US port strike averted
Shay said the extension is a sign that the ILA and USMA are listening to the concerns of the shipping community, Ship & Bunker reports.
National Retail Federation (NRF) President and CEO Matthew Shay has welcomed news that a port strike threatening the U.S. East and Gulf Coasts has been called off, saying it was a sign that the parties involved were listening to the concerns of the shipping community.
"We welcome today's news that a contract extension has been reached. However, we continue to urge both parties to remain at the negotiating table until a long-term contract agreement is finalized," he said in a statement today.
"While a contract extension does not provide the level of certainty that retailers and other industries were looking for, it is a much better result than an East and Gulf Coast port strike that would have shut down 14 container ports from Maine to Texas."
Container Cliff Timeline
Sep 19 ILA threaten to Strike
Sep 20 ILA, USMX agree to 90 day talks extension creating the Dec 29, 2012 "container cliff"
Oct 15 FMCS Director George H. Cohen says "talks making good progress"
Oct 24 FCMS say "major issues" have been discussed
Nov 23 USMX calls ILA leadership "uncompromising"
Dec 20 Talks stall over container royalty payments
Dec 21 Shipping companies warn of strike impact, retail industry calls on President Obama to step in
Dec 24 Maersk Line give details of container surcharges should ILA strike
Dec 24 FCMS says ILA, USMX set to meet before Dec 29 container cliff reached
Dec 28 Strike action called off, talks deadline extended until January 28, 2013 after agreement reached in principal over container royalties
Talks between the International Longshoremen's Association (ILA) and the U.S. Maritime Alliance (USMX) over a master contract covering some 14,500 jobs broke down last week, and ILA workers had threatened to strike as the so called "container cliff" talks deadline of December 29, 2012 approached.
Shay had previously written to U.S. President Obama urging his administration to intervene, saying any strike would prove devastating for the U.S. economy, and the country could not afford to wait for a strike to occur before the government stepped in.
In 2002 workers were locked out at 29 West Coast ports for 10 days and caused as much as $10 billion of damage to the U.S. economy before then President George W. Bush, invoking powers given to him by the 1947 Taft-Hartley Act, ordered an 80-day cooling-off period.

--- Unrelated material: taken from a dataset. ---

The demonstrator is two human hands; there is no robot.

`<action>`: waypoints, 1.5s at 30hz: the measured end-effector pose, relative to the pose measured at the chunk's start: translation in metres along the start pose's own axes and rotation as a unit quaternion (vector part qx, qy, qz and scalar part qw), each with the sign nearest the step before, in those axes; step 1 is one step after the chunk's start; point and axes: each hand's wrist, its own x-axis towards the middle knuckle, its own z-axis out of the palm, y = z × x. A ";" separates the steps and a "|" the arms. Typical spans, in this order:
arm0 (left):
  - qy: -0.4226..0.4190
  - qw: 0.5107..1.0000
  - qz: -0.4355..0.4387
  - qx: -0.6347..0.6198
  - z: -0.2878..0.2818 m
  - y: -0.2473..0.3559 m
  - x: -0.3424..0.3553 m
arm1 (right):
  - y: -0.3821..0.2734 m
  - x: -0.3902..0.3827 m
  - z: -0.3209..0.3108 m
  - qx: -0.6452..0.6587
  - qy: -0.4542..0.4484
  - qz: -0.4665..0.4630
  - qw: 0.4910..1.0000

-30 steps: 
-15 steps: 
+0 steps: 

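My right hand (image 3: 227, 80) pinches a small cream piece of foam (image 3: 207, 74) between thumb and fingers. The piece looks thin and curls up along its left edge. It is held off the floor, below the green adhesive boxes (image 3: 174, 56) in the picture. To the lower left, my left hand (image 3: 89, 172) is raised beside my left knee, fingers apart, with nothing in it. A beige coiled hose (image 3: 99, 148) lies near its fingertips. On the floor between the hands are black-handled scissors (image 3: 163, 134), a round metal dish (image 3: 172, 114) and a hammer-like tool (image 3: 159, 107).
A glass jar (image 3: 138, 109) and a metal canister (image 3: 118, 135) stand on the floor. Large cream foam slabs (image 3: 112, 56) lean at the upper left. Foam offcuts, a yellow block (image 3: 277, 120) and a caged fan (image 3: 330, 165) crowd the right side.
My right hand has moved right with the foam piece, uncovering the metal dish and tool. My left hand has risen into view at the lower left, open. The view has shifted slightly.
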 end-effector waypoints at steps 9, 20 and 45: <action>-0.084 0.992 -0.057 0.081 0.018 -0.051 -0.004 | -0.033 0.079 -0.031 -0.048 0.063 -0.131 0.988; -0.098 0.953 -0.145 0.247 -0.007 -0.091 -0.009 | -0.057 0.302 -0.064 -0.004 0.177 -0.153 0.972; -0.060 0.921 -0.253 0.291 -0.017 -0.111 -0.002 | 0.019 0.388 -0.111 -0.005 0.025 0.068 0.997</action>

In today's statement, Shay reiterated that a coast-wide port shutdown "is not an option" and would "have severe economic ramifications" for local, national, and global economies, as well as wreaking havoc on the supply chain.
"Our ports and the cargo and containers that flow through them are truly our economic lifelines to the world," he said.
"Following the devastation of Hurricane Sandy and the recent eight-day port strike in Los Angeles and Long Beach, this extension is a welcomed sign to the entire supply chain community - from manufacturers to retailers - that the two sides understand the risks of a shutdown and are listening to the concerns of the shipping community."